### Task prompt
Return only the lines below starting at the line containing "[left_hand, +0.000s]" and ending at the line containing "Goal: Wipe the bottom", both included, exactly as they are and with no pictures.

### Entries supplied

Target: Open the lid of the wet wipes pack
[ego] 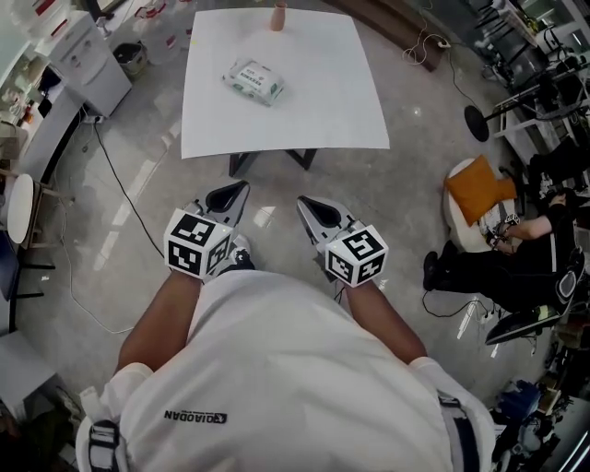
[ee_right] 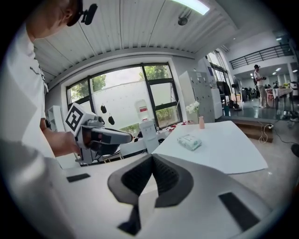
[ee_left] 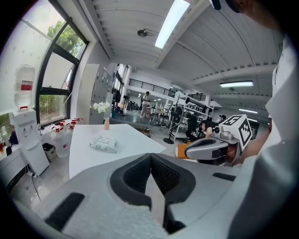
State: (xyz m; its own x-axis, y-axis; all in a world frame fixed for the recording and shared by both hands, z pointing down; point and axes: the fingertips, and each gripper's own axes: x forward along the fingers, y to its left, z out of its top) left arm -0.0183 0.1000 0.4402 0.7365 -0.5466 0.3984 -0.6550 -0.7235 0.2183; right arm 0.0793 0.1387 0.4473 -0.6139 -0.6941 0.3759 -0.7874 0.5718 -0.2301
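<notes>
The wet wipes pack (ego: 253, 80), white and pale green with its lid flat, lies on the far left part of a white table (ego: 323, 111). Both grippers are held close to my body, well short of the table's near edge and over the floor. My left gripper (ego: 238, 191) has its jaws together with nothing between them, and so does my right gripper (ego: 307, 205). In the left gripper view the pack (ee_left: 104, 144) lies far ahead beyond the shut jaws (ee_left: 150, 156). The right gripper view shows the pack (ee_right: 189, 141) far off past its shut jaws (ee_right: 152, 158).
A small pink vase (ego: 277, 17) stands at the table's far edge. A seated person (ego: 516, 258) and an orange cushion (ego: 479, 189) are on the right. A cable (ego: 120, 194) runs across the floor at left, near a white cabinet (ego: 88, 60).
</notes>
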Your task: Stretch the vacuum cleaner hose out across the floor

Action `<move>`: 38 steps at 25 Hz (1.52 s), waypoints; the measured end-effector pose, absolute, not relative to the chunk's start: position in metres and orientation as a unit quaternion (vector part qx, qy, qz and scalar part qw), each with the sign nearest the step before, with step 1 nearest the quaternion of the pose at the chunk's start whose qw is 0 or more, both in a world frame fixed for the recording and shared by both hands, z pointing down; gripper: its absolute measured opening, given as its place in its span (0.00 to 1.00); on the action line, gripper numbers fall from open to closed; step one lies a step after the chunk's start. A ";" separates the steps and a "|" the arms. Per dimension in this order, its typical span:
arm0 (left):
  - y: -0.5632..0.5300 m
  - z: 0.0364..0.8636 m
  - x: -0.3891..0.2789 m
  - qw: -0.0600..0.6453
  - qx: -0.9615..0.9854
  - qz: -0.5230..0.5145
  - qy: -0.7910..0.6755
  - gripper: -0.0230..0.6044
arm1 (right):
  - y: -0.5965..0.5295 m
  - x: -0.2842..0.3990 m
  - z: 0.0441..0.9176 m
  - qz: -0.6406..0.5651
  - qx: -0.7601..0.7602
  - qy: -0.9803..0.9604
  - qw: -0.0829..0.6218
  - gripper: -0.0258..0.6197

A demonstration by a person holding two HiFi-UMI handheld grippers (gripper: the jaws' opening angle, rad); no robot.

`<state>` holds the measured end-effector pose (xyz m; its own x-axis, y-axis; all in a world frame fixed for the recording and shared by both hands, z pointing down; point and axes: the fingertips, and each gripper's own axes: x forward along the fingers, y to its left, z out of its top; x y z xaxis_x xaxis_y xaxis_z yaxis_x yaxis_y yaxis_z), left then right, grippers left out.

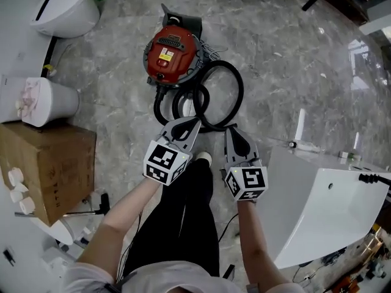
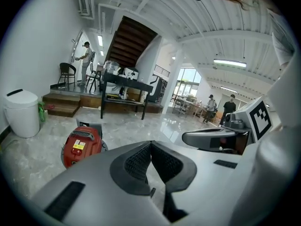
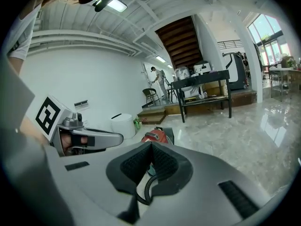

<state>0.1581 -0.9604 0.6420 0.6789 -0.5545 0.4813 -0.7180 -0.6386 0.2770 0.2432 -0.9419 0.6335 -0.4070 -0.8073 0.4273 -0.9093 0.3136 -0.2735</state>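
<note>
The red vacuum cleaner (image 1: pixel 171 55) sits on the grey marble floor, its black hose (image 1: pixel 240 87) coiled in loops just in front of it. Both grippers hang side by side above the near end of the coils. My left gripper (image 1: pixel 195 122) is shut with nothing between its fingers, its tips over the inner loop. My right gripper (image 1: pixel 230 130) is also shut and empty, over the outer loop's near edge. From the left gripper (image 2: pixel 150 145) view the vacuum (image 2: pixel 81 146) lies ahead to the left. Below the right gripper (image 3: pixel 151 147) a bit of hose (image 3: pixel 148 188) shows.
A white lidded bin (image 1: pixel 64 10) and a second white bin (image 1: pixel 43 101) stand at the left, with a cardboard box (image 1: pixel 52 170) nearer. A white cabinet (image 1: pixel 324 206) stands at the right. The person's black-trousered legs are below the grippers. People and a black table (image 2: pixel 123 91) are far off.
</note>
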 end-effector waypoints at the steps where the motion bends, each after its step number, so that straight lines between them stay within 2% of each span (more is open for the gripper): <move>1: -0.964 0.655 0.158 0.226 0.888 0.182 -0.356 0.05 | -0.945 0.244 0.645 0.240 0.537 -0.802 0.103 0.05; 6: -0.979 0.720 0.155 0.231 0.889 0.180 -0.351 0.05 | -0.958 0.242 0.713 0.248 0.543 -0.797 0.091 0.05; 19: -0.985 0.914 0.141 0.265 0.878 0.168 -0.361 0.05 | -0.954 0.246 0.905 0.259 0.537 -0.794 0.119 0.05; 29: -1.006 1.058 0.138 0.295 0.859 0.175 -0.381 0.05 | -0.974 0.227 1.042 0.266 0.459 -0.834 0.152 0.05; 35: -1.012 1.110 0.129 0.319 0.861 0.143 -0.370 0.05 | -0.986 0.210 1.113 0.274 0.414 -0.852 0.169 0.08; 36: -1.012 1.116 0.128 0.325 0.861 0.138 -0.366 0.07 | -0.988 0.206 1.123 0.279 0.401 -0.856 0.172 0.10; 37: -1.013 1.123 0.128 0.332 0.861 0.135 -0.361 0.13 | -0.989 0.200 1.134 0.285 0.383 -0.861 0.174 0.16; 38: -1.013 1.130 0.128 0.340 0.861 0.132 -0.353 0.25 | -0.990 0.194 1.144 0.292 0.363 -0.867 0.178 0.23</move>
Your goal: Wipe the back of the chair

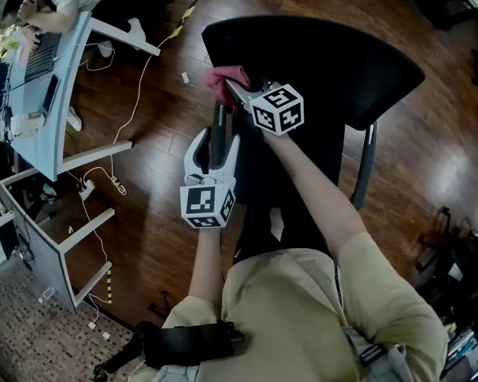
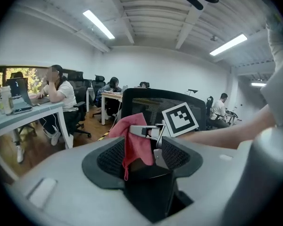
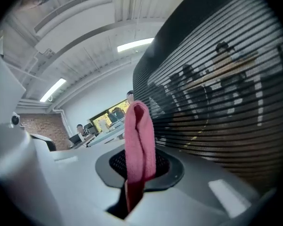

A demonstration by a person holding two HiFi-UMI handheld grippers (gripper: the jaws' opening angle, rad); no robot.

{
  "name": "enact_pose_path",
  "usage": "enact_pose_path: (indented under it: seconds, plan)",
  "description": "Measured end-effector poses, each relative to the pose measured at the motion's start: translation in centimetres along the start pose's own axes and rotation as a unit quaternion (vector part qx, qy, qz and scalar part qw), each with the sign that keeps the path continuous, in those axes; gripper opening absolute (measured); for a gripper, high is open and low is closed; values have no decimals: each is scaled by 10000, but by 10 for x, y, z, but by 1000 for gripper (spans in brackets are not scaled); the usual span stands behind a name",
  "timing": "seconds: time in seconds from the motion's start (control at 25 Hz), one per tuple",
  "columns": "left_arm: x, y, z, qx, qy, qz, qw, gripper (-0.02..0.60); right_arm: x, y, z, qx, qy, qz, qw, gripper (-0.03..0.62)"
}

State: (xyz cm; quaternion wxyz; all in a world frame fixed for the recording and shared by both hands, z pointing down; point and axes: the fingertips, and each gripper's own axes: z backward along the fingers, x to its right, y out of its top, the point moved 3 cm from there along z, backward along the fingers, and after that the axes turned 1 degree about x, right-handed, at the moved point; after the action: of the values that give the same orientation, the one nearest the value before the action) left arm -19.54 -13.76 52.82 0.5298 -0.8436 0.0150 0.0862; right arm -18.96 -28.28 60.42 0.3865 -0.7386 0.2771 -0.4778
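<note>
No legible txt, brand or nos. anywhere. Only b/w square code markers, no wording: on the cube (image 1: pixel 208 205) of the left hand-held gripper (image 1: pixel 217 138) and the cube (image 1: pixel 277 108) of the right hand-held gripper (image 1: pixel 233 84). Yellow/black stripe tape (image 1: pixel 193 2) on the floor (image 1: pixel 151 237), no lettering. Things on the tabletop (image 1: pixel 62 114) are too small to read.

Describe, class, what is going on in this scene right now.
A person stands at a black mesh office chair with a gripper in each hand. The right gripper is shut on a pink cloth, held close to the chair's mesh back. The left gripper grips a black bar, apparently part of the chair. Whether the cloth touches the mesh is unclear.
</note>
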Motion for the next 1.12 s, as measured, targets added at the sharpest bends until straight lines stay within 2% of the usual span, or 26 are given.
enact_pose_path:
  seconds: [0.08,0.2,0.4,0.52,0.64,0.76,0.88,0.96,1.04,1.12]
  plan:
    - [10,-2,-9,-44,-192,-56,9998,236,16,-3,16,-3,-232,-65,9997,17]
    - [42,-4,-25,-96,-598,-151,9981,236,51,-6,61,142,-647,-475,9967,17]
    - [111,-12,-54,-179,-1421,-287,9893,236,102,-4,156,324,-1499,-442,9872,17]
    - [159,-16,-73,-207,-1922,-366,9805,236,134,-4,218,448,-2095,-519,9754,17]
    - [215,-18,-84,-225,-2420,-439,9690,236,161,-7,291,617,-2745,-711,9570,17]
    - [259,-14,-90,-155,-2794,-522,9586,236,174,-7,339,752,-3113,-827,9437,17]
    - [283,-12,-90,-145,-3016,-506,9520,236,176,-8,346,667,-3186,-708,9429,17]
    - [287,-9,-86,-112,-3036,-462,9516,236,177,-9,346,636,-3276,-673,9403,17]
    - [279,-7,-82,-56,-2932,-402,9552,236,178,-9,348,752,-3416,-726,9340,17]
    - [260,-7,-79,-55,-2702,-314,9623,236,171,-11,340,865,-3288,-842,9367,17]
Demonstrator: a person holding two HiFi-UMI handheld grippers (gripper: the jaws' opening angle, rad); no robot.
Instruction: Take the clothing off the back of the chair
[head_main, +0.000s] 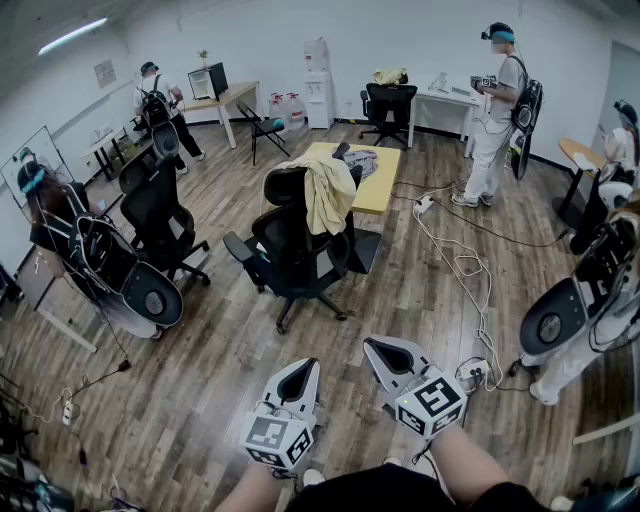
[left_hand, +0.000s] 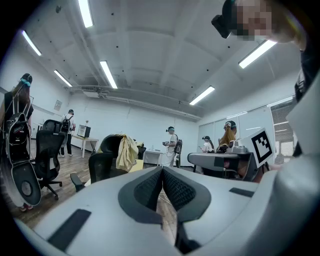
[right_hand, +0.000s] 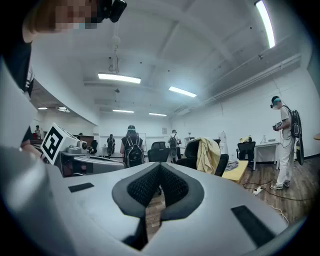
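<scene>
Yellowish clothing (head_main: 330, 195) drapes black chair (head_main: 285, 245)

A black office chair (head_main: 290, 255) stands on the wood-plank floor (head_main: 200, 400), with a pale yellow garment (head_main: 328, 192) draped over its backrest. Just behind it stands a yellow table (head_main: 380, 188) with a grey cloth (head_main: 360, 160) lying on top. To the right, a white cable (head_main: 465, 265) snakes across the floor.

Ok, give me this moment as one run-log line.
clothing: draped over chair back, untouched | left gripper: shut, empty | right gripper: shut, empty | both: short of chair
</scene>
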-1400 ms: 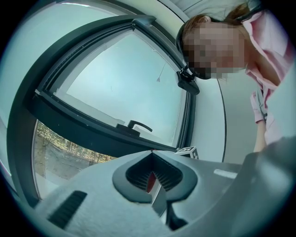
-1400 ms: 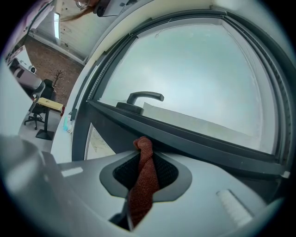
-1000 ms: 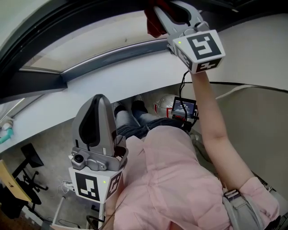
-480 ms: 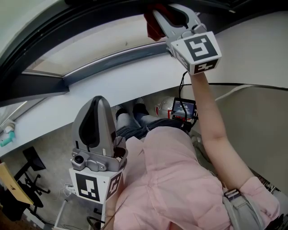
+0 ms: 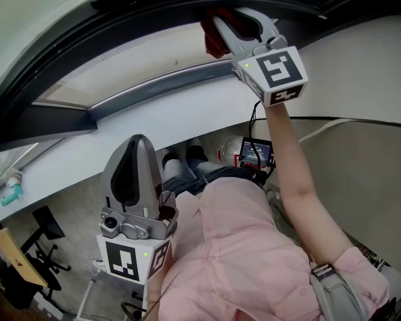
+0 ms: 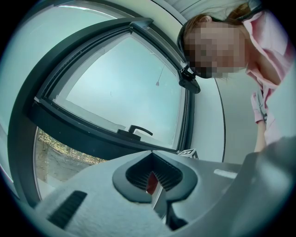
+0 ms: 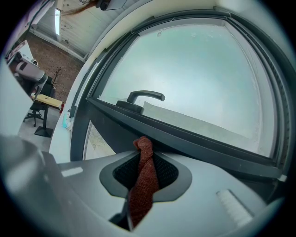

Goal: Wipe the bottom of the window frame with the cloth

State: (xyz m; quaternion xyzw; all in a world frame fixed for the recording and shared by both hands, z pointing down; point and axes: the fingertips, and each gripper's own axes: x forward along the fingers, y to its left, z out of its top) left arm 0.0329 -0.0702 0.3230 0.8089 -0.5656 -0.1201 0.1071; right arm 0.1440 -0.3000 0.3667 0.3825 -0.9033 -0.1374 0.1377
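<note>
No writing can be read.
The cube on the left tongs and the cube on the right tongs bear only black square patterns; the small screen below the right tongs is illegible.

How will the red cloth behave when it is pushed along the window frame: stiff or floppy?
Probably floppy: the cloth sits twisted and bunched in the right gripper. Its coarse knit would likely drag rather than slide on the dark window frame. The strip is thin, so probably light.

R tool up at frame, cloth in it — L tool lower left, well apart; handle beyond cloth.
</note>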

### Answer for this exercise
[left_hand, +0.000s] 
[right_hand, +0.000s] 
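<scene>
Yellowish clothing (head_main: 330, 195) drapes black chair (head_main: 285, 245)

A black office chair (head_main: 290, 255) stands on the wood-plank floor (head_main: 200, 400), with a pale yellow garment (head_main: 328, 192) draped over its backrest. Just behind it stands a yellow table (head_main: 380, 188) with a grey cloth (head_main: 360, 160) lying on top. To the right, a white cable (head_main: 465, 265) snakes across the floor.

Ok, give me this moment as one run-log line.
clothing: draped over chair back, untouched | left gripper: shut, empty | right gripper: shut, empty | both: short of chair
</scene>
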-1400 ms: 
-1400 ms: 
-1000 ms: 
-480 ms: 
+0 ms: 
+0 ms: 
+0 ms: 

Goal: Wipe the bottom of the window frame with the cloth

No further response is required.